= Required work =
What is needed is the run of lines from the one with "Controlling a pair" through the close of the data, set down exactly.

= Material provided =
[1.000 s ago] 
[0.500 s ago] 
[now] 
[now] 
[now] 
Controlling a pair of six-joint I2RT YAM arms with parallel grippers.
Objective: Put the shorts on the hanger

= Solution for this exercise =
Controlling a pair of six-joint I2RT YAM arms with parallel grippers.
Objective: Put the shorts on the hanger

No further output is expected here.